**What the exercise asks:** Going line by line through the listing below, count those with the string "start" and answer with the number alone.

**Dataset excerpts:**
◇ ◇ ◇ ◇ ◇ ◇ ◇

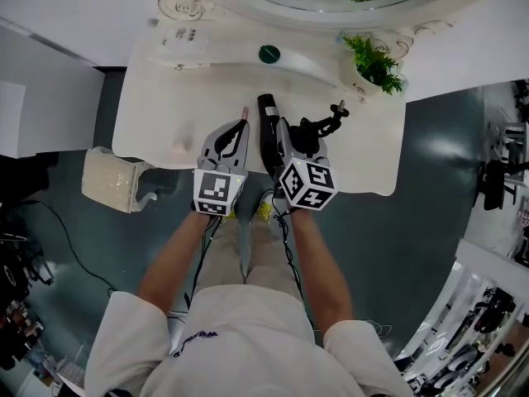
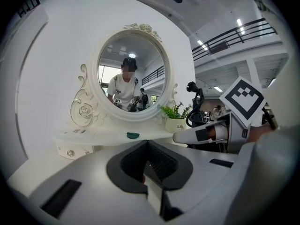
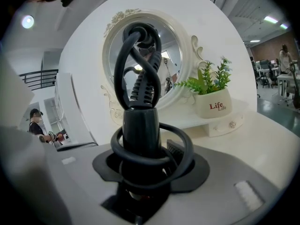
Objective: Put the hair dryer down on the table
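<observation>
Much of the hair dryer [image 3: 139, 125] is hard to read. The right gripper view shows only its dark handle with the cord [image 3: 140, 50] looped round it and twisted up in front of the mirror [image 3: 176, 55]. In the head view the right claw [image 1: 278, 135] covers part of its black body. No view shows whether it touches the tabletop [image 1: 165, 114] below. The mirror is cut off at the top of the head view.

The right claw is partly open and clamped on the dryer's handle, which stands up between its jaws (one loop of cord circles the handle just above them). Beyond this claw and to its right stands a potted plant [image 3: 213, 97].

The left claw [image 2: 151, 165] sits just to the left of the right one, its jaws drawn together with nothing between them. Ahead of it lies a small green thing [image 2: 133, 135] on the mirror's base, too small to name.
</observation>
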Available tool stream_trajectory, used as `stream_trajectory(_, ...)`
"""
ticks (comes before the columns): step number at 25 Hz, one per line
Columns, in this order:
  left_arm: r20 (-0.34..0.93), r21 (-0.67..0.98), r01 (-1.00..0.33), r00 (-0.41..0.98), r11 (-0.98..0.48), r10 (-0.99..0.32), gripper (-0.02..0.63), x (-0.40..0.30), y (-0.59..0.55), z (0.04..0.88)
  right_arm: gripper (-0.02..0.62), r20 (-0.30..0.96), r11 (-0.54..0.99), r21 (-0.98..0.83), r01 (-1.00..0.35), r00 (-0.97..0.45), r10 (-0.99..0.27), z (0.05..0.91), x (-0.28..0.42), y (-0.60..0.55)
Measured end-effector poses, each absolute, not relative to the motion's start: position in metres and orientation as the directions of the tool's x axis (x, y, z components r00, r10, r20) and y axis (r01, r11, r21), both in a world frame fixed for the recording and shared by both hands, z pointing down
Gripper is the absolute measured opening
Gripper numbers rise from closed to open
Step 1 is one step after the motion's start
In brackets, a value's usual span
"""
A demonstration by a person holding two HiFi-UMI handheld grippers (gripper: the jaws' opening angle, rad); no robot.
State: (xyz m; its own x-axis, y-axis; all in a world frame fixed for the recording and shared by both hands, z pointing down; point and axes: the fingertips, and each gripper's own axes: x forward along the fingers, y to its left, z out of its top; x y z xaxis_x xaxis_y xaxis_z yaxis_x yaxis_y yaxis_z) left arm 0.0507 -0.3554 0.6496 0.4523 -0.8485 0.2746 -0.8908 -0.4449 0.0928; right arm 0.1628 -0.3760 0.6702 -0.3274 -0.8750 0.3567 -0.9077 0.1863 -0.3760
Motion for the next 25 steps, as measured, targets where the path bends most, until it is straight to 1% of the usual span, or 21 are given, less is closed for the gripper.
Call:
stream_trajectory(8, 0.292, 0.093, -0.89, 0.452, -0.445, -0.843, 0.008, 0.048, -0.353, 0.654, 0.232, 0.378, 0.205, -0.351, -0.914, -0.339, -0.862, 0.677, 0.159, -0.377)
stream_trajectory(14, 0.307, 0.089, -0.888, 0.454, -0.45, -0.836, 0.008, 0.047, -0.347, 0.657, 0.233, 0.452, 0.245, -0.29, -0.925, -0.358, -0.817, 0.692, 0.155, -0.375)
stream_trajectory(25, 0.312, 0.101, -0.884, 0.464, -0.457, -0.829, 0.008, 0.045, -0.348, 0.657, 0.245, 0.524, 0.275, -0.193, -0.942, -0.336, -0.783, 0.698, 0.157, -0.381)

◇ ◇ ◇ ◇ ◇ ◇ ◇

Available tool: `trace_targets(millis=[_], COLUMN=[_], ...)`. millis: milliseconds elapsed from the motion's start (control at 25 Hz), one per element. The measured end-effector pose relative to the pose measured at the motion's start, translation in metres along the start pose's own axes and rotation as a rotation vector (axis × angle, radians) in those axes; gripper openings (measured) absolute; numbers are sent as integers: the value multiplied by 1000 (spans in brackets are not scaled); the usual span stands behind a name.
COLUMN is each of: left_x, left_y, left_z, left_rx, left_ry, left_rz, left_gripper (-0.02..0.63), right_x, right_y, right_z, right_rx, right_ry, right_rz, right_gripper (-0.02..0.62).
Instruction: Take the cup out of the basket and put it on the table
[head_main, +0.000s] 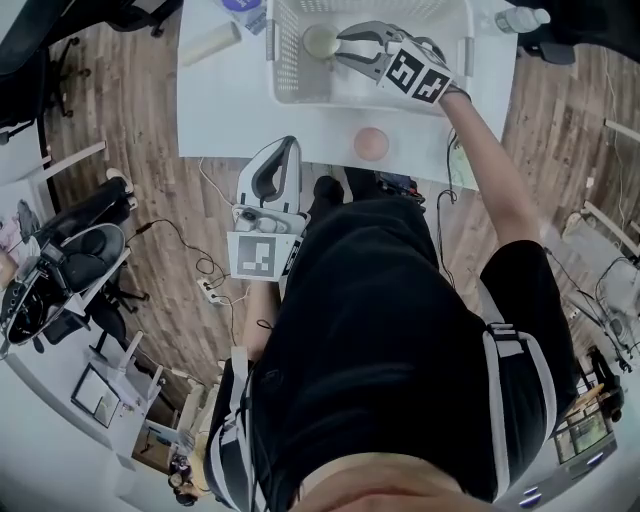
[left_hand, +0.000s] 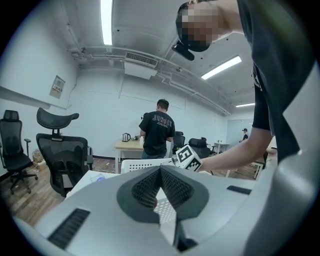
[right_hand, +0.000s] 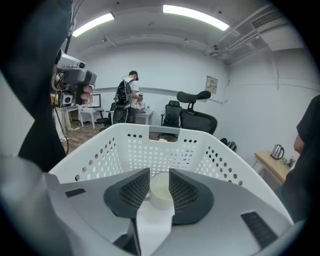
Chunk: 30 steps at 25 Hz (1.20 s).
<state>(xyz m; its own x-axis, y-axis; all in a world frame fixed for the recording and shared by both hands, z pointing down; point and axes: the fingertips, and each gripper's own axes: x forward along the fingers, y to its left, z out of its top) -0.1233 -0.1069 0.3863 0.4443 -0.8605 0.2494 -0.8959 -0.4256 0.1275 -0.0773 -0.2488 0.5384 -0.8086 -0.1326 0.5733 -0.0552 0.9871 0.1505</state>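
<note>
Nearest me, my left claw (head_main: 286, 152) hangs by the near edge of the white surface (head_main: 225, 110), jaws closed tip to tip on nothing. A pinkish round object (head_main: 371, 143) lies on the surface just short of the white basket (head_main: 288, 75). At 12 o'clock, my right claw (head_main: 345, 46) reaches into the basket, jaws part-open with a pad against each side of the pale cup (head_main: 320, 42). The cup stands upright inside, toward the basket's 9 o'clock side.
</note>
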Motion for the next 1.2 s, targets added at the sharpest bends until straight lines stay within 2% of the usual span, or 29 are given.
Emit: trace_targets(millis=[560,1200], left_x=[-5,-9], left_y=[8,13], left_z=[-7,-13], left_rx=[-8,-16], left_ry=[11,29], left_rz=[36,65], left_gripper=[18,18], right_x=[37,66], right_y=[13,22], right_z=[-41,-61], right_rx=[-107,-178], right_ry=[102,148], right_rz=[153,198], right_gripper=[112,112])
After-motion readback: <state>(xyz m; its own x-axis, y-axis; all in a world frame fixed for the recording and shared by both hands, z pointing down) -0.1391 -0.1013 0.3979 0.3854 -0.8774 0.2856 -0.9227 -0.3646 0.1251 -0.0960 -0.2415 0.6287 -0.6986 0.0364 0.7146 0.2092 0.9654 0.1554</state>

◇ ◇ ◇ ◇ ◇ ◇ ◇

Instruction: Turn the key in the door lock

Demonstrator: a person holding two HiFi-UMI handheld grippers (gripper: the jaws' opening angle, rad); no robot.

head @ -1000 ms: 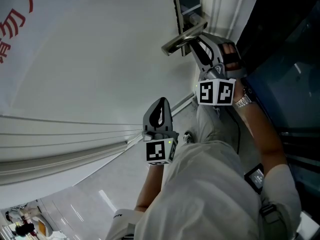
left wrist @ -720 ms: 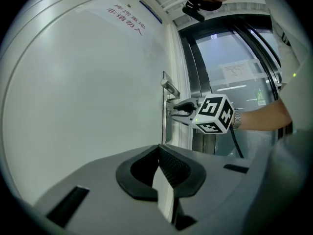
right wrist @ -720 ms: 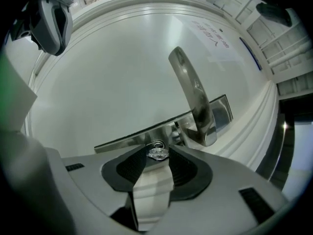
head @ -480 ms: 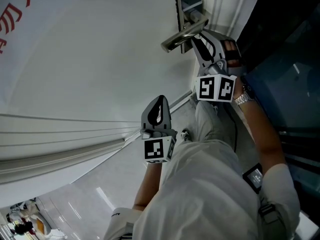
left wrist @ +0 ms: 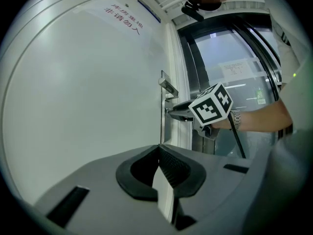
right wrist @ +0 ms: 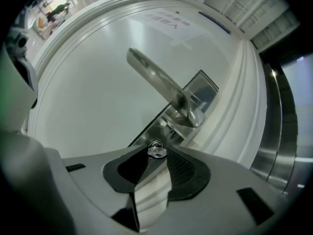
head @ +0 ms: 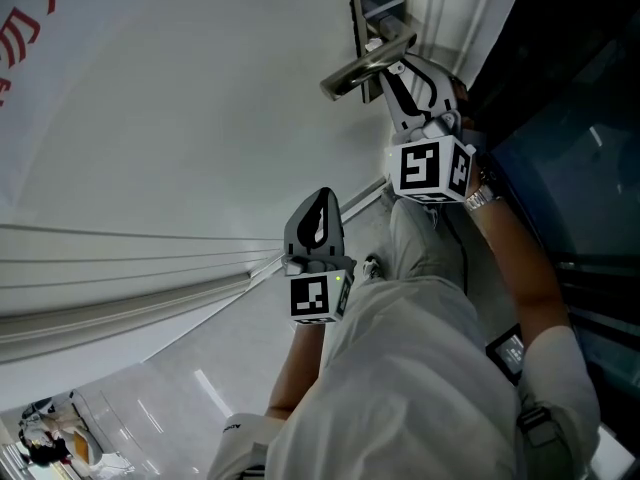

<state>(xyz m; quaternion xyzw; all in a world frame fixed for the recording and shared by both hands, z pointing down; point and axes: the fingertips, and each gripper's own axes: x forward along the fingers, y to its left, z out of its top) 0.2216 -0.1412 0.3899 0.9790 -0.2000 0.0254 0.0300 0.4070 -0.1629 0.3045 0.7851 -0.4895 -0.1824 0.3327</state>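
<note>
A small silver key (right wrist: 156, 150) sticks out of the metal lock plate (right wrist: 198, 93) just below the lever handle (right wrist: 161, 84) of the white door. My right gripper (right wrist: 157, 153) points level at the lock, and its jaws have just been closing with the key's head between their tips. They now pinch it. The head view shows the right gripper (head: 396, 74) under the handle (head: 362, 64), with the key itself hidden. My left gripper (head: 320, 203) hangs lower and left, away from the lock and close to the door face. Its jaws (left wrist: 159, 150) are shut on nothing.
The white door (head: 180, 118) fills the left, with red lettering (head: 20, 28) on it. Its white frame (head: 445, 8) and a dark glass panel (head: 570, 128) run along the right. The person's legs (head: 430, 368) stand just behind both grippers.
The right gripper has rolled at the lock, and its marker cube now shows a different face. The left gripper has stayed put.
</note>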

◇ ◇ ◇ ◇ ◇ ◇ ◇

**Reply to the exercise:** 3